Each participant completed a familiarization session, a VO2max test, and an experimental trial on three separate days. Participants’ body mass and body composition were determined during the familiarization session. During VO2max tests, participants performed an incremental exercise on a treadmill until volitional exhaustion. The experimental trial consisted of a 15-min resting period and three successive 10-min treadmill exercise bouts performed at 40%, 60% and 80% of VO2max in an ascending order, respectively. VO2 and HR were measured continuously during both the rest and exercise periods. Data from these measurements allowed for predicting VO2 from HRI using the equation developed by Wicks et al. (28): METs = 6 × HRI – 5. The predicted VO2 values were then compared with VO2 directly measured by indirect calorimetry at submaximal and maximal levels.

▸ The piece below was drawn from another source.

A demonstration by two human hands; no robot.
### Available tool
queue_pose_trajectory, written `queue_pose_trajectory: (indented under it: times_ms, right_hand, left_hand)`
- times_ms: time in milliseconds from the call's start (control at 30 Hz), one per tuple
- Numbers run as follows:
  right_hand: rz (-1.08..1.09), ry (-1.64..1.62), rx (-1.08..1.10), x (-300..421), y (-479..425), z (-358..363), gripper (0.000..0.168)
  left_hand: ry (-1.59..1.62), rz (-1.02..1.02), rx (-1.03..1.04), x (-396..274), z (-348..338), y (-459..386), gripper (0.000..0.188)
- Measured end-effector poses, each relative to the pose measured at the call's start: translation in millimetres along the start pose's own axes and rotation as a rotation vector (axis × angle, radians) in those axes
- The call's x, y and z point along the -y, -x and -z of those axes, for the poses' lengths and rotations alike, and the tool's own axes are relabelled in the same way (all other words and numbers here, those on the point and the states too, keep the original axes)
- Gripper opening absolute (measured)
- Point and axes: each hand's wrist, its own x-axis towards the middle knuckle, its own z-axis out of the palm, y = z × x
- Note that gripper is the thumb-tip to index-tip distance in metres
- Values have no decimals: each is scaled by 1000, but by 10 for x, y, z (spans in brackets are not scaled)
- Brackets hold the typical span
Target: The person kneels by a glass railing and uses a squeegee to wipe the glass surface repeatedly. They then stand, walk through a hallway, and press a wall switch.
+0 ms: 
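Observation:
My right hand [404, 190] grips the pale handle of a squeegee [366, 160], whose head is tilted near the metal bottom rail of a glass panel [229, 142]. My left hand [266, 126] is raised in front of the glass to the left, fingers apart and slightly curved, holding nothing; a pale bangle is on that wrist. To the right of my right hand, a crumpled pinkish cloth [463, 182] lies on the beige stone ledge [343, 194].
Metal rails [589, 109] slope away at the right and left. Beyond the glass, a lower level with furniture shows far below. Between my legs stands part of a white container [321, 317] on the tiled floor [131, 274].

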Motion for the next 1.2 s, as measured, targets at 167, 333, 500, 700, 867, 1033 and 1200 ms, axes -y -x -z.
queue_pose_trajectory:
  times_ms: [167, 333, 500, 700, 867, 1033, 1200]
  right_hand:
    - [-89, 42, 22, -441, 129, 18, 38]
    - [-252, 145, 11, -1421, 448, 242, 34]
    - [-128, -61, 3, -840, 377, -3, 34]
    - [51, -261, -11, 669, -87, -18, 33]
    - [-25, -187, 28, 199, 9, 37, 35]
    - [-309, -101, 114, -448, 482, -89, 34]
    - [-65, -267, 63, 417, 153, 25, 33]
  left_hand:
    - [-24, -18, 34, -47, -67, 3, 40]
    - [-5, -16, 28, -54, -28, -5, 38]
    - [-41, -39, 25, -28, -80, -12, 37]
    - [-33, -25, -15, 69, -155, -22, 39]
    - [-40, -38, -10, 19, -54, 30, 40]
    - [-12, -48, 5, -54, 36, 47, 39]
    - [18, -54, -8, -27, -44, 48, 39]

Both the VO2max tests and the experimental trials were conducted in a 3-hour post-absorptive state and separated by at least 48 hours between testing sessions. On the day prior to each testing session, subjects were instructed to avoid any vigorous physical activities, to refrain from alcohol and caffeine consumption, and to follow their usual diets. All tests took place in a thermoneutral laboratory where the mean ambient temperature and relative humidity were maintained between 22–24 °C and 48–50%, respectively.

Familiarization Session

Subjects attended a familiarization session prior to the start of the study. During this session, instructions regarding the testing protocols, instrumentation, and measurement were provided. Subjects’ body mass, height, and percent body fat were also determined. Height and body mass were measured to the nearest 0.1 cm and 0.1 kg using a wall-mounted stadiometer and an electronic weight scale, respectively. Percent body fat was measured by the same researcher who had experience in using the Lange caliper and the sex specific 3-site skinfold techniques as described by Jackson et al (17, 18). Participants were given the opportunity to practice incline running on a treadmill up to ~75% of their age-predicted maximal HR (HRmax). In this session, subjects also received instructions regarding physical activity and dietary guidelines that they would need to follow prior to the subsequent tests.

VO2max Tests

VO2max was assessed using a progressive, multi-stage protocol on a treadmill in conjunction with a metabolic system. The protocol consisted of a general warm-up of walking at 3.5 mph followed by running at a constant speed (i.e., between 5 and 6 miles·hr−1) with percent grade increased by 2.5% every 2 minutes (4). All subjects were verbally encouraged to continue exercise until volitional exhaustion. The test was considered valid when the subjects met at least two of the following three criteria: an increase in VO2 of less than 150 ml·min−1 despite an increase in work load, a RER value greater than 1.15, and a HR reaching within 10% of age-predicted maximal HR (15). Throughout the test, VO2 was obtained breath-by-breath, while HR was recorded every second. Both VO2 and HR were then averaged over 30 second intervals, and VO2max and HRmax were identified as the highest 30-second average from each respective measurement. Upon completion of the test, a best-fit linear regression analysis in which treadmill stage was plotted as a function of VO2 was calculated. This analysis provided the estimated treadmill speeds and inclines that were used to produce intensities corresponding to 40%, 60%, and 80% of VO2max during the experimental trials.

Experimental Trials

The experimental session consisted of a 15-min resting period and three 10-min treadmill exercise bouts performed at 40%, 60% and 80% of VO2max. Upon arrival, subjects sat quietly for 10 minutes before resting measurements. Resting VO2 and HR were measured in a quiet room with dim lights when participants were in a semi-recumbent position. Participants then proceeded with running/walking on a motor-driven treadmill at intensities that elicited 40%, 60%, and 80 % of VO2max in an ascending order. These target intensities were achieved via an initial adjustment made to both speed and incline during the first 2 min of each 10-min exercise period. All subjects began level walking at 4 miles·hr−1 followed by a gradual increase in speed and/or incline until a desired level of VO2 was achieved. Thereafter, VO2 responses were strictly monitored, and a further adjustment was made to speed and/or incline if necessary in order to maintain the target VO2. Each level of intensity lasted 10 min, so the entire exercise session was 30 min in duration. The three levels of intensities were given successively without a rest period in between intensities. This protocol was chosen in order to simply produce various levels of exertion so that multiple pairs of VO2 and HR across a wide range of the intensity spectrum could be recorded and used for prediction by the HRI equation.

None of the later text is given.